The President: How do you reconcile the idea of faith being really important to you and you caring a lot about taking faith seriously with the fact that, at least in our democracy and our civic discourse, it seems as if folks who take religion the most seriously sometimes are also those who are suspicious of those not like them?
Robinson: Well, I don’t know how seriously they do take their Christianity, because if you take something seriously, you’re ready to encounter difficulty, run the risk, whatever. I mean, when people are turning in on themselves—and God knows, arming themselves and so on—against the imagined other, they’re not taking their Christianity seriously.
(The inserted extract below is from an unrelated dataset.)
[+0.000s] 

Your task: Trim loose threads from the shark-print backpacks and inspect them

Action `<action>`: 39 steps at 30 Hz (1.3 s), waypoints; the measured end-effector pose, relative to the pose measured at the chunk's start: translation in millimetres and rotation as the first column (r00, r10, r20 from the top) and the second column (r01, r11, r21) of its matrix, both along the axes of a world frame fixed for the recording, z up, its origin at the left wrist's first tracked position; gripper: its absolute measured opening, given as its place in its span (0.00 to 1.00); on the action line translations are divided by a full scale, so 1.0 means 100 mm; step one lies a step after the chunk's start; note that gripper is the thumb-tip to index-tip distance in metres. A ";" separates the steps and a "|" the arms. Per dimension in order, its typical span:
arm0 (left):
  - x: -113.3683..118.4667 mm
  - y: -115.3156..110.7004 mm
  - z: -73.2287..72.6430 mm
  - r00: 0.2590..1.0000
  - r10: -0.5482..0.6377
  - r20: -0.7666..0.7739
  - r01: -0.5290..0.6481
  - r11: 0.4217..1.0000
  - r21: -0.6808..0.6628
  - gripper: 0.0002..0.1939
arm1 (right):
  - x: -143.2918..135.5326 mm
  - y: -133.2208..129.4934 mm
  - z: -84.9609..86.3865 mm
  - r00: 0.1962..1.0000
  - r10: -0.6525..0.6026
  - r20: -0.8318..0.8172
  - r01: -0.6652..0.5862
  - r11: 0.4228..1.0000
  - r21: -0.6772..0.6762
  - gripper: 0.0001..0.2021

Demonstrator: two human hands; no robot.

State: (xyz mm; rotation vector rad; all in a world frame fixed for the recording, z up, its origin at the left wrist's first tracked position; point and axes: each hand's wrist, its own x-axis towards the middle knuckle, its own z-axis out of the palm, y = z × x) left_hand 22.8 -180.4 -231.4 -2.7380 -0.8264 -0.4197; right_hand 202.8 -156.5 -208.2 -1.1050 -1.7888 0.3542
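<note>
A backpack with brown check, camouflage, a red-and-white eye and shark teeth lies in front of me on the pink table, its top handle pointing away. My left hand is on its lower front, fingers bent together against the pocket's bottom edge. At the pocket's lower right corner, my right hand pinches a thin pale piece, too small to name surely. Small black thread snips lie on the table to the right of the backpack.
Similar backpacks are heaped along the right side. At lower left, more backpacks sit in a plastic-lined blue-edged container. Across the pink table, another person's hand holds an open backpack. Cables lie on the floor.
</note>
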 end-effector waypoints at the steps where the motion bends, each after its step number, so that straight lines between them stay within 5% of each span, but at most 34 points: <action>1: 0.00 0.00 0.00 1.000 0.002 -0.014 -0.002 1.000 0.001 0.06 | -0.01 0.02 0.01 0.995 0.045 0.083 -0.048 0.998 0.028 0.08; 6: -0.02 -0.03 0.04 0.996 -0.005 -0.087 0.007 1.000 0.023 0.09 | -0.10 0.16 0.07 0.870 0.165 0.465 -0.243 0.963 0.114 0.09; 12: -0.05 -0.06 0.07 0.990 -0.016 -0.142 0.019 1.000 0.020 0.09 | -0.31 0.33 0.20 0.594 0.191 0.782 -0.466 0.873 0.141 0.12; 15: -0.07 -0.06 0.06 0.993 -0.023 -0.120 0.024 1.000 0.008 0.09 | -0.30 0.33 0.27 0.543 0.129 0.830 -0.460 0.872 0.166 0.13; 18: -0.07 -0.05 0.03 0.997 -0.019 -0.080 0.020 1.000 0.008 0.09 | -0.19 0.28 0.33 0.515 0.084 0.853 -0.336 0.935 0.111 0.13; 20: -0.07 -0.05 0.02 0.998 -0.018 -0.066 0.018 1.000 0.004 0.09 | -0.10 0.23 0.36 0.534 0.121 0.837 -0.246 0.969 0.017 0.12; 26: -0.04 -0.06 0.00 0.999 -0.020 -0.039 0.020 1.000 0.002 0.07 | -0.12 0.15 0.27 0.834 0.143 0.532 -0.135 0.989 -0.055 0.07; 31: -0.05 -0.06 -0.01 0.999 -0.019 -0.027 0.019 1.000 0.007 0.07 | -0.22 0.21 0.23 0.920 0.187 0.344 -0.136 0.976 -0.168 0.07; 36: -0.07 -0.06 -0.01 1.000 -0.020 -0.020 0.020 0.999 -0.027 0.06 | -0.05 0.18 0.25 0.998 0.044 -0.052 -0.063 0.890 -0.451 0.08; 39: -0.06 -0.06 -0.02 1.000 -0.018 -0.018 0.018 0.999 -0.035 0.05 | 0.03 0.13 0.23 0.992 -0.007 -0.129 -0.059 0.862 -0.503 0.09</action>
I don’t know—I mean, this has happened over and over again in the history of Christianity, there’s no question about that, or other religions, as we know.So we're back to the belief the President expressed in 2008: "It's not surprising, then, they get bitter, they cling to guns or religion or antipathy to people who aren't like them or anti-immigrant sentiment or anti-trade sentiment as a way to explain their frustrations." And Robinson seems to share that view.
Here is another piece of Robinson's that Dave sends along: Awakening. And here is something from that:
I will say at the outset that I do not know how this problem can be resolved. I cannot find any slightest inclination in myself to make concessions, precisely because I attach religious value to generous, need I say liberal, social policy. If it would be illiberal and unchristian of me to suppose that divine judgment might be brought down on the United States for grinding the faces of the poor (despite all the great prophet Isaiah has to say on the subject), I take no comfort from the certain knowledge that my opposite is struggling with just the same temptation, though mulling other texts. So, is this order of seriousness, the consequence of the compounded effects of relative democracy and a basically religious habit of mind, on balance stabilizing or destabilizing, good or bad? There is little point to the question, since these things are so engrained in the culture that they are no doubt our perpetual storm, raging in place like the red spot on Jupiter. If there is a dynamic equilibrium at work here, then it takes its stabilizing force from the belief in and expression of views that are opposed. Therefore I can in good conscience put aside my attempts at evenhandedness.
To conflate the practice of your faith with politics — to, as far as oneself is concerned, have no separation of church and state, but your own private theocracy instead, seems to me to really get things mixed up. For one thing, it has to mean that those who disagree with your politics are not just wrong, but evil. Robinson talks a good game about religion in general, but when it gets down to specifics, the self-righteous sanctimony shows.